= ACTION ITEM =
For every record beneath this instruction, give an exact repetition, omitting images.

┌──

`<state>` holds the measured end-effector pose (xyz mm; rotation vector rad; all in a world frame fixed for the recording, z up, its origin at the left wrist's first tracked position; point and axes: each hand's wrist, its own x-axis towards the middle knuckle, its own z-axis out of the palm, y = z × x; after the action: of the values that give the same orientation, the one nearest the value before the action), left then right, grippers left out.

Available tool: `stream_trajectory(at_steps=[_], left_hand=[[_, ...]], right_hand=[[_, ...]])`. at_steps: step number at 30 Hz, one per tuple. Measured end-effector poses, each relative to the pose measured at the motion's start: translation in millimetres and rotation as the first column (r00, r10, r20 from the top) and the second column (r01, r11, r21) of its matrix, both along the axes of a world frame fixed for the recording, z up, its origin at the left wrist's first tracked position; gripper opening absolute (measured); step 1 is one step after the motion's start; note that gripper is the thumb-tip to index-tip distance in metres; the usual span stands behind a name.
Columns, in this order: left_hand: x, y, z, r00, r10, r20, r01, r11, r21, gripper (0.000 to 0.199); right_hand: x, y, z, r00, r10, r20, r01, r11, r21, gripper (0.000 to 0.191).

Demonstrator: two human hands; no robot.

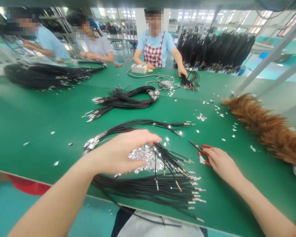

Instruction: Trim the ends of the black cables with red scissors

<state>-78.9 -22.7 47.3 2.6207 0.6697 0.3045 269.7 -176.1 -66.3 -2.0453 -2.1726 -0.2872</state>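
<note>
My left hand (128, 151) hovers over a pile of small silvery scraps (148, 158), its thumb and fingers apart. Its fingertips are close to a bunch of black cables (165, 153) whose stripped ends fan out to the right; whether they touch it I cannot tell. In my right hand (222, 161) are the handles of red-handled pliers (199, 148), with their pointed jaws aimed left at table level. Below the scraps lies a larger bundle of black cables (148, 187) with bare light ends. Another bundle (128, 125) curves behind my left hand.
Looped cables (138, 98) lie mid-table on the green table (71, 115), with a thick cable heap (51, 77) at far left. A brown feather duster (266, 126) lies along the right side. Opposite, a co-worker in a checked apron (153, 54) touches a cable bunch (188, 80).
</note>
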Motion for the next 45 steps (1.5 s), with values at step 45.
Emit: stream_trajectory(at_steps=[45], left_hand=[[134.4,-10.9,-95.5,0.896,-0.268,-0.355,0.388,0.862,0.327,0.029]], right_hand=[[-27.5,-10.3,9.7,0.966,-0.230,0.120,0.239,0.969,-0.067,0.036]])
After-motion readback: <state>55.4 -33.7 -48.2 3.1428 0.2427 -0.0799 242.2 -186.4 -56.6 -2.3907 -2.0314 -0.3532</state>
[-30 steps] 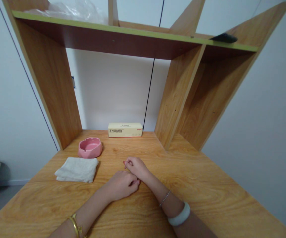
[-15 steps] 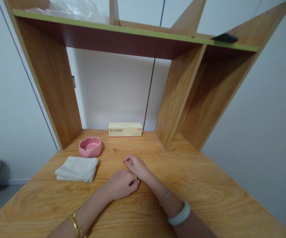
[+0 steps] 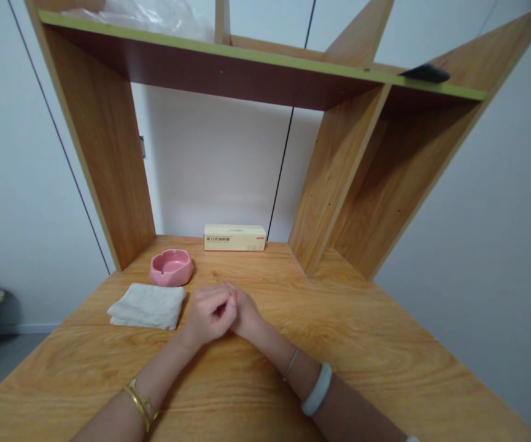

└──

= WORKED SOLUTION =
`<state>` holds the measured end-effector pose (xyz mm; rotation vector rad; all in a world frame fixed for the recording, z up, its origin at the left wrist's first tracked position; point and axes: each hand's wrist, its own x-axis towards the middle knuckle, its own z-axis out of the palm, y = z × x; after the action: of the values that give the same orientation, the one nearest the value before the action), left then right, grippers left out.

Available tool: `stream_trajectory(at_steps=[_], left_hand=[[_, ...]], right_hand=[[_, ...]])`. at_steps: step number at 30 Hz, one per tuple. Measured end-effector poses, each relative to the pose measured at the motion's start: translation in millimetres and rotation as the first column (r00, r10, r20 from the top) and the second column (r01, r11, r21) of its matrix, both along the axes of a world frame fixed for the recording, z up, its origin at the left wrist's first tracked position; gripper opening absolute (measured); step 1 is one step after the motion's start; note that gripper is the thumb-tip to index-tip distance in metres; the usual span stands behind a name.
Columns, in this order: left_hand: x, y, z, r00, r10, r20, r01, r11, r21, gripper (0.000 to 0.199); right_hand: x, y, z, r00, r10, r20, r01, r11, r21, gripper (0.000 to 0.191).

Demonstrator: two human hands; no robot.


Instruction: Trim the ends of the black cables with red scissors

<state>-78.9 -22.7 47.3 2.6207 0.6697 0.3045 269.7 -176.1 -66.3 -2.0453 -2.1726 -0.2872</state>
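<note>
My left hand (128, 151) hovers over a pile of small silvery scraps (148, 158), its thumb and fingers apart. Its fingertips are close to a bunch of black cables (165, 153) whose stripped ends fan out to the right; whether they touch it I cannot tell. In my right hand (222, 161) are the handles of red-handled pliers (199, 148), with their pointed jaws aimed left at table level. Below the scraps lies a larger bundle of black cables (148, 187) with bare light ends. Another bundle (128, 125) curves behind my left hand.
Looped cables (138, 98) lie mid-table on the green table (71, 115), with a thick cable heap (51, 77) at far left. A brown feather duster (266, 126) lies along the right side. Opposite, a co-worker in a checked apron (153, 54) touches a cable bunch (188, 80).
</note>
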Motion for the next 45 steps (1.5 s), with values at step 45.
Emit: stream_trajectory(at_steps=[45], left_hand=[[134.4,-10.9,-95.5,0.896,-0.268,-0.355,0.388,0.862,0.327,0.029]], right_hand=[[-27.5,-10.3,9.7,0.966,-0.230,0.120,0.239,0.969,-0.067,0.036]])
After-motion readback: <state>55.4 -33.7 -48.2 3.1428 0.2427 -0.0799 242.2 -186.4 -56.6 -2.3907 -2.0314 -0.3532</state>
[-30 steps] 
[-15 steps] 
[+0 steps] 

What this exercise required is now done.